Research Brief | Computing+ AI Professor Xi Li: Elastic Knowledge Distillation by Learning from Recollection


Model performance can be further improved with the extra guidance apart from the one-hot ground truth. To achieve it, recently proposed recollection-based methods utilize the valuable information contained in the past training history and derive a “recollection” from it to provide data-driven prior to guide the training.

Recently, Dr Xi Li, Professor from College of Computer Science and Technology at Zhejiang University, and Adjunct Professor of Shanghai Institute for Advanced Study, Zhejiang University and colleagues proposed anovel recollection-based training framework, including multirecollection construction and EKD.

Figure 1. Overview of the method. Left: the authors take three recollections with different distributions as an example. Different recollections are from the same training history, but the contribution of each history records z(e) is different. Right: each recollection contributes differently during the training and the weight coefficient varies adaptively and dynamically during the training, according to the similarity of recollections and current output.

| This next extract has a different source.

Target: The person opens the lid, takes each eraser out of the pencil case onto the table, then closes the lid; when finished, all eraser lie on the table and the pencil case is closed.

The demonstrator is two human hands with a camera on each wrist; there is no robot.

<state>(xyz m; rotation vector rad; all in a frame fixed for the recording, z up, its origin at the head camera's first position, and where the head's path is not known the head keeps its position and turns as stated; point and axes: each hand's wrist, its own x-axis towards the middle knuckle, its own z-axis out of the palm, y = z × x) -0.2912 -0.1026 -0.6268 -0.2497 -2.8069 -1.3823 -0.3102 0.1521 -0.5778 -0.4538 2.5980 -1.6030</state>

The authors focused on two fundamental aspects of the recollection-based method, i.e., recollection construction and recollection utilization. Recollections with diverse distribution are derived from the same training history according to certainty gain, and all of them can elastically collaborate together to guide the training procedure. Specifically, to meet the various demands of models with different capacities and at different training periods, they constructed a set of recollections with diverse distributions from the same training history. After that, all the recollections collaborated together to provide guidance, which was adaptive to different model capacities, as well as different training periods, according to the similarity-based elastic knowledge distillation (KD) algorithm. Without any external prior to guide the training, the above method achieved a significant performance gain and outperformed the methods of the same category, even as well as KD with well-trained teacher. Extensive experiments and further analysis were conducted to demonstrate the effectiveness of the method in providing suitable guidance adaptive to different model capacities, as well as different training periods.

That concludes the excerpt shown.